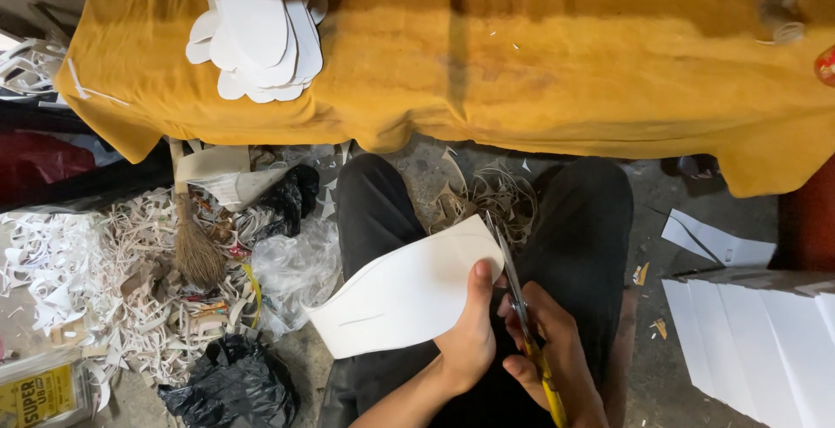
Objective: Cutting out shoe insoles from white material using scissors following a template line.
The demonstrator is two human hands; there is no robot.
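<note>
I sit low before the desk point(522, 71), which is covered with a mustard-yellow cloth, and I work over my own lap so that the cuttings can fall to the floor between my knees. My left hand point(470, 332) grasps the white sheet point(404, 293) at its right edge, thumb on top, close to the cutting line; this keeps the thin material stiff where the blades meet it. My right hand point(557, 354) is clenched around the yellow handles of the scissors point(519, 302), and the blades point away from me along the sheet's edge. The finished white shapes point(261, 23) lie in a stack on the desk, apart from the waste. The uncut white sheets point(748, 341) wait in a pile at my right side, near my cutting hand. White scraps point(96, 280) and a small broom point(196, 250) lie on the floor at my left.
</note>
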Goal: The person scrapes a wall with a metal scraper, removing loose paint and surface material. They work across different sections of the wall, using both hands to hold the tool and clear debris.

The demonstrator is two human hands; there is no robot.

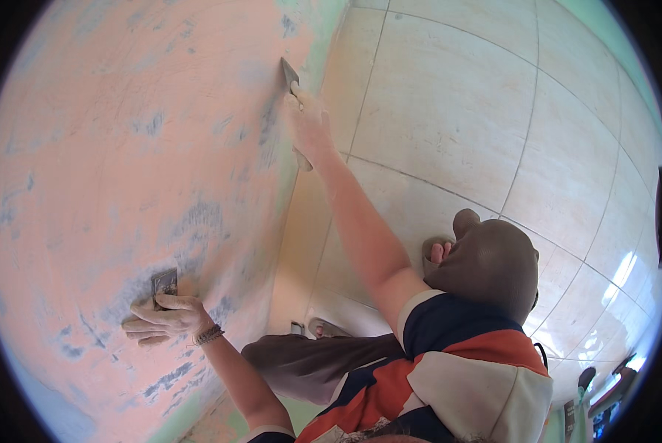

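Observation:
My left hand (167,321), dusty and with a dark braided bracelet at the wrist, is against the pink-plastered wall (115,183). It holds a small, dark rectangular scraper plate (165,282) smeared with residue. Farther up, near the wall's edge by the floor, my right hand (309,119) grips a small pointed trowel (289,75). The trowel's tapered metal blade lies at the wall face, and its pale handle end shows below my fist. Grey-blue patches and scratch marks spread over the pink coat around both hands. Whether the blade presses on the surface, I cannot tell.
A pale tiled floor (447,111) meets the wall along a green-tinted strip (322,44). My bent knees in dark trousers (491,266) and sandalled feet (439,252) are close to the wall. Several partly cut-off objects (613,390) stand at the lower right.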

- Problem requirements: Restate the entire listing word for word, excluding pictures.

- Solution to the exercise:
Objective: Cutting out shoe insoles from white material using scissors following a template line.
The demonstrator is two human hands; there is no robot.
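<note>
I sit low before the desk point(522, 71), which is covered with a mustard-yellow cloth, and I work over my own lap so that the cuttings can fall to the floor between my knees. My left hand point(470, 332) grasps the white sheet point(404, 293) at its right edge, thumb on top, close to the cutting line; this keeps the thin material stiff where the blades meet it. My right hand point(557, 354) is clenched around the yellow handles of the scissors point(519, 302), and the blades point away from me along the sheet's edge. The finished white shapes point(261, 23) lie in a stack on the desk, apart from the waste. The uncut white sheets point(748, 341) wait in a pile at my right side, near my cutting hand. White scraps point(96, 280) and a small broom point(196, 250) lie on the floor at my left.
</note>
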Goal: The person scrapes a wall with a metal scraper, removing loose paint and surface material. They work across different sections of the wall, using both hands to hold the tool and clear debris.

The demonstrator is two human hands; there is no robot.


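Observation:
My left hand (167,321), dusty and with a dark braided bracelet at the wrist, is against the pink-plastered wall (115,183). It holds a small, dark rectangular scraper plate (165,282) smeared with residue. Farther up, near the wall's edge by the floor, my right hand (309,119) grips a small pointed trowel (289,75). The trowel's tapered metal blade lies at the wall face, and its pale handle end shows below my fist. Grey-blue patches and scratch marks spread over the pink coat around both hands. Whether the blade presses on the surface, I cannot tell.
A pale tiled floor (447,111) meets the wall along a green-tinted strip (322,44). My bent knees in dark trousers (491,266) and sandalled feet (439,252) are close to the wall. Several partly cut-off objects (613,390) stand at the lower right.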

That concludes the answer to this exercise.